*Exercise instructions:*
Word for word, transcribe the lines below and drop the pictures.

- - -

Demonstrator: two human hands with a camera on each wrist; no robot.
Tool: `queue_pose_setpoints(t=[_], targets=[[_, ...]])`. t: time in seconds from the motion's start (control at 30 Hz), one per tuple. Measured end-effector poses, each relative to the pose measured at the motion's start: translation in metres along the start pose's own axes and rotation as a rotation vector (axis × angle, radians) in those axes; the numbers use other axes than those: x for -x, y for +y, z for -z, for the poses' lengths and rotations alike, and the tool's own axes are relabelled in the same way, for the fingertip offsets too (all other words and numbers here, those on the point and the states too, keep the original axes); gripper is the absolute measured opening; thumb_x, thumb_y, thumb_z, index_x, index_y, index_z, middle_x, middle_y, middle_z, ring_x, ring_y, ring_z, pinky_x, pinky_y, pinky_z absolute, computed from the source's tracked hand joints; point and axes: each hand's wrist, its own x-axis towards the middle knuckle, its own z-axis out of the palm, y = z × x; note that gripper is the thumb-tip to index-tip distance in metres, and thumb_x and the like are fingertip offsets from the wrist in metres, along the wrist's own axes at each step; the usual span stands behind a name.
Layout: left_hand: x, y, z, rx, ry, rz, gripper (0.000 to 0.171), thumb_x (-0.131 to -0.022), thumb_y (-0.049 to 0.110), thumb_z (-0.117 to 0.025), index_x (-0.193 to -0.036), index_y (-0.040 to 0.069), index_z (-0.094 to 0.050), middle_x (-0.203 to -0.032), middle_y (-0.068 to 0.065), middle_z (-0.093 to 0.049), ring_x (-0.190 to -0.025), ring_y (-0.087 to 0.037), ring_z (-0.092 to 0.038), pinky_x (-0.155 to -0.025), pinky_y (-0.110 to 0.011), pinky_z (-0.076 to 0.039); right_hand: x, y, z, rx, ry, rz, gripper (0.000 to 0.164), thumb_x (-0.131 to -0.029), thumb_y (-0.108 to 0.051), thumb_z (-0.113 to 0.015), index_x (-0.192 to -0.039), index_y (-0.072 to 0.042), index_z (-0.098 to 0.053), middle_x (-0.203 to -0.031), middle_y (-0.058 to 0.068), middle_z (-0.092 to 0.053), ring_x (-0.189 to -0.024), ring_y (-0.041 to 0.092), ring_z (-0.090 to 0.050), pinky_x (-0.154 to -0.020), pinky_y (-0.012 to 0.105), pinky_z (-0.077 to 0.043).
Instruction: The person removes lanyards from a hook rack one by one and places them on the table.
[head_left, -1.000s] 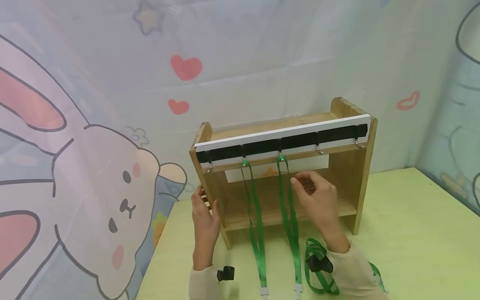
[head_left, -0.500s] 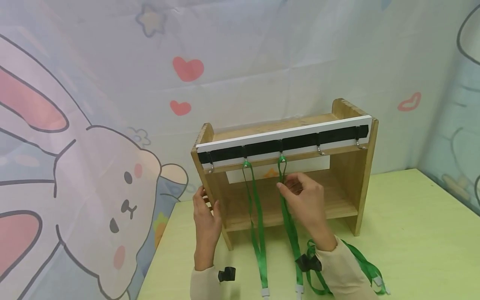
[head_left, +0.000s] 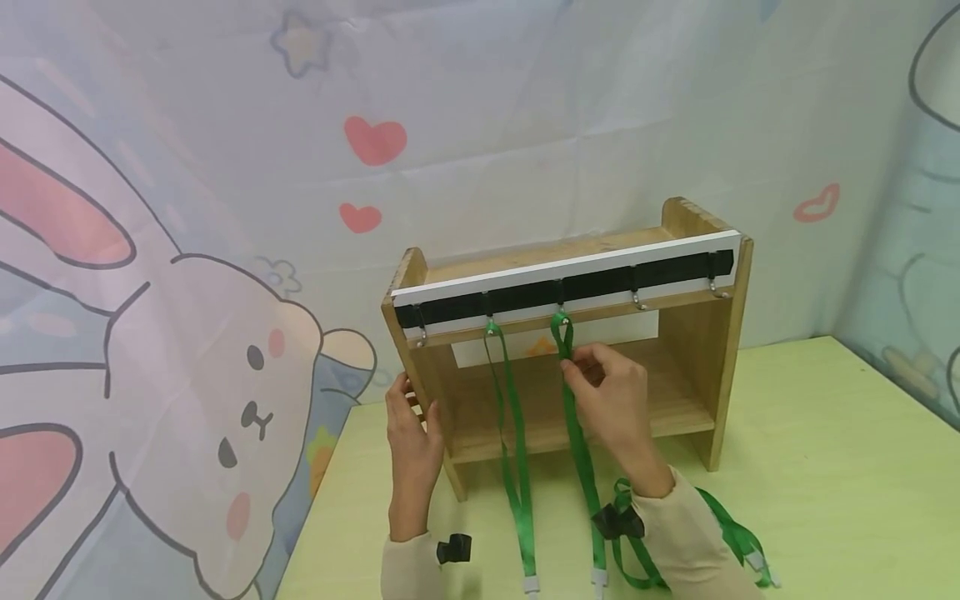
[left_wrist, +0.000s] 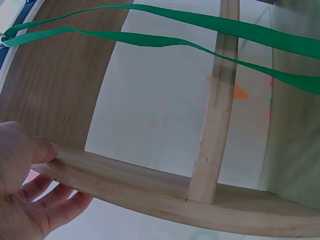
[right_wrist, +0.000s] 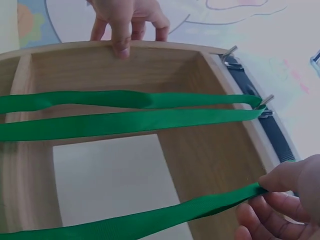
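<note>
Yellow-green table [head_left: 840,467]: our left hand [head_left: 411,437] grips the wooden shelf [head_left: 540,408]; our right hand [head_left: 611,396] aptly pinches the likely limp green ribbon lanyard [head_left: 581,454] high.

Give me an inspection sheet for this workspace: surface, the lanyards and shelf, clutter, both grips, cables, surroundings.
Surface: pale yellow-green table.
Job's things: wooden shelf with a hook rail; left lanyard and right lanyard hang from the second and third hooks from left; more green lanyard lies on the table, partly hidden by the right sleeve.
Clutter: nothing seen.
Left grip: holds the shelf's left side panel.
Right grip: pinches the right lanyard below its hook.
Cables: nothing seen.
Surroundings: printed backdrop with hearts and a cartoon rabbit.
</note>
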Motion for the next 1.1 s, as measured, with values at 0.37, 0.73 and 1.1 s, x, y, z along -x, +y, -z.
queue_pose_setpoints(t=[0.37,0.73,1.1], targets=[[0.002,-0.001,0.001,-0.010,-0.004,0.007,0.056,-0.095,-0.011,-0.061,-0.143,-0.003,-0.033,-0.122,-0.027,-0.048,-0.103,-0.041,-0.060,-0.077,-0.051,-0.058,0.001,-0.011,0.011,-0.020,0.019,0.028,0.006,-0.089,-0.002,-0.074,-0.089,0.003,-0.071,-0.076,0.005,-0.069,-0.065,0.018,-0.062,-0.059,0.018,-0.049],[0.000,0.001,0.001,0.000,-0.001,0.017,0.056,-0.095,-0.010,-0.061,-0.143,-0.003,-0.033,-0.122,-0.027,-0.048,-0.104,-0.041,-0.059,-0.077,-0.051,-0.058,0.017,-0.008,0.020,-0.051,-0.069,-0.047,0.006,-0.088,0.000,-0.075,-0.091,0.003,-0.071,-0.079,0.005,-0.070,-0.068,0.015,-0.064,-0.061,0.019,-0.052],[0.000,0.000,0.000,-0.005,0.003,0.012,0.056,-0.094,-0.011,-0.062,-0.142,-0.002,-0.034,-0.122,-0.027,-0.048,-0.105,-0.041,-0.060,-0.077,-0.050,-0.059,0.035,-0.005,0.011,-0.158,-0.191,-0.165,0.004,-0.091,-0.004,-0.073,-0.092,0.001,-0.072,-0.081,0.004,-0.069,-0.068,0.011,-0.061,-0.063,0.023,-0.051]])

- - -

*Task solution:*
Demonstrator: two human hands with a camera on each wrist; no robot.
Tool: `queue_pose_setpoints(t=[_], targets=[[_, ...]])`. t: time in seconds from the motion's start (control at 30 Hz), one per tuple. Measured end-effector poses, each relative to the pose measured at the motion's start: translation in metres along the start pose's own axes and rotation as a rotation vector (axis × angle, radians) in those axes; the numbers use other axes than those: x for -x, y for +y, z for -z, for the poses' lengths and rotations alike, and the tool's own axes are relabelled in the same way, for the fingertip offsets too (all other words and numbers here, those on the point and the states too, keep the original axes); gripper is the absolute measured opening; thumb_x, thumb_y, thumb_z, index_x, index_y, index_z, middle_x, middle_y, middle_z, ring_x, ring_y, ring_z, pinky_x, pinky_y, pinky_z absolute, computed from the source's tracked hand joints; point and axes: each hand's wrist, its own x-axis towards the middle knuckle, its own z-axis out of the palm, y = z × x; note that gripper is the thumb-tip to index-tip distance in metres, and thumb_x and the like are fingertip offsets from the wrist in metres, along the wrist's own axes at each step; the usual span stands behind a name.
Layout: left_hand: x, y, z, rx, ry, rz, gripper (0.000 to 0.171), thumb_x (-0.131 to -0.022), thumb_y (-0.049 to 0.110), thumb_z (-0.117 to 0.025), index_x (-0.193 to -0.036), index_y (-0.040 to 0.069), index_z (-0.094 to 0.050), middle_x (-0.203 to -0.032), middle_y (-0.068 to 0.065), middle_z (-0.093 to 0.049), ring_x (-0.190 to -0.025), ring_y (-0.087 to 0.037), ring_z (-0.092 to 0.038), pinky_x (-0.155 to -0.025), pinky_y (-0.110 to 0.011), pinky_z (-0.076 to 0.039); right_hand: x, y, z, rx, ry, rz, gripper (0.000 to 0.164), thumb_x (-0.131 to -0.029), thumb_y (-0.108 to 0.051), thumb_z (-0.113 to 0.015), index_x (-0.192 to -0.039), index_y (-0.072 to 0.042), index_z (-0.098 to 0.053), middle_x (-0.203 to -0.031), middle_y (-0.058 to 0.068), middle_z (-0.092 to 0.053), ring_x (-0.189 to -0.024), ring_y (-0.041 to 0.092), ring_z (-0.090 to 0.050), pinky_x (-0.154 to -0.020), pinky_y (-0.012 to 0.105), pinky_z (-0.077 to 0.043).
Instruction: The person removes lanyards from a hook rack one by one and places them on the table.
[head_left, -1.000s] 
[head_left, -0.500s] 
[head_left, +0.000s] 
[left_wrist, +0.000s] 
[right_wrist, +0.000s] 
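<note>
Yellow-green table [head_left: 840,467]: our left hand [head_left: 411,437] grips the wooden shelf [head_left: 540,408]; our right hand [head_left: 611,396] aptly pinches the likely limp green ribbon lanyard [head_left: 581,454] high.

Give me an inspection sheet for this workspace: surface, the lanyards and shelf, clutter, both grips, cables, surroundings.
Surface: pale yellow-green table.
Job's things: wooden shelf with a hook rail; left lanyard and right lanyard hang from the second and third hooks from left; more green lanyard lies on the table, partly hidden by the right sleeve.
Clutter: nothing seen.
Left grip: holds the shelf's left side panel.
Right grip: pinches the right lanyard below its hook.
Cables: nothing seen.
Surroundings: printed backdrop with hearts and a cartoon rabbit.
</note>
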Motion for the next 1.1 s, as measured, with values at 0.37, 0.73 and 1.1 s, x, y, z along -x, +y, -z.
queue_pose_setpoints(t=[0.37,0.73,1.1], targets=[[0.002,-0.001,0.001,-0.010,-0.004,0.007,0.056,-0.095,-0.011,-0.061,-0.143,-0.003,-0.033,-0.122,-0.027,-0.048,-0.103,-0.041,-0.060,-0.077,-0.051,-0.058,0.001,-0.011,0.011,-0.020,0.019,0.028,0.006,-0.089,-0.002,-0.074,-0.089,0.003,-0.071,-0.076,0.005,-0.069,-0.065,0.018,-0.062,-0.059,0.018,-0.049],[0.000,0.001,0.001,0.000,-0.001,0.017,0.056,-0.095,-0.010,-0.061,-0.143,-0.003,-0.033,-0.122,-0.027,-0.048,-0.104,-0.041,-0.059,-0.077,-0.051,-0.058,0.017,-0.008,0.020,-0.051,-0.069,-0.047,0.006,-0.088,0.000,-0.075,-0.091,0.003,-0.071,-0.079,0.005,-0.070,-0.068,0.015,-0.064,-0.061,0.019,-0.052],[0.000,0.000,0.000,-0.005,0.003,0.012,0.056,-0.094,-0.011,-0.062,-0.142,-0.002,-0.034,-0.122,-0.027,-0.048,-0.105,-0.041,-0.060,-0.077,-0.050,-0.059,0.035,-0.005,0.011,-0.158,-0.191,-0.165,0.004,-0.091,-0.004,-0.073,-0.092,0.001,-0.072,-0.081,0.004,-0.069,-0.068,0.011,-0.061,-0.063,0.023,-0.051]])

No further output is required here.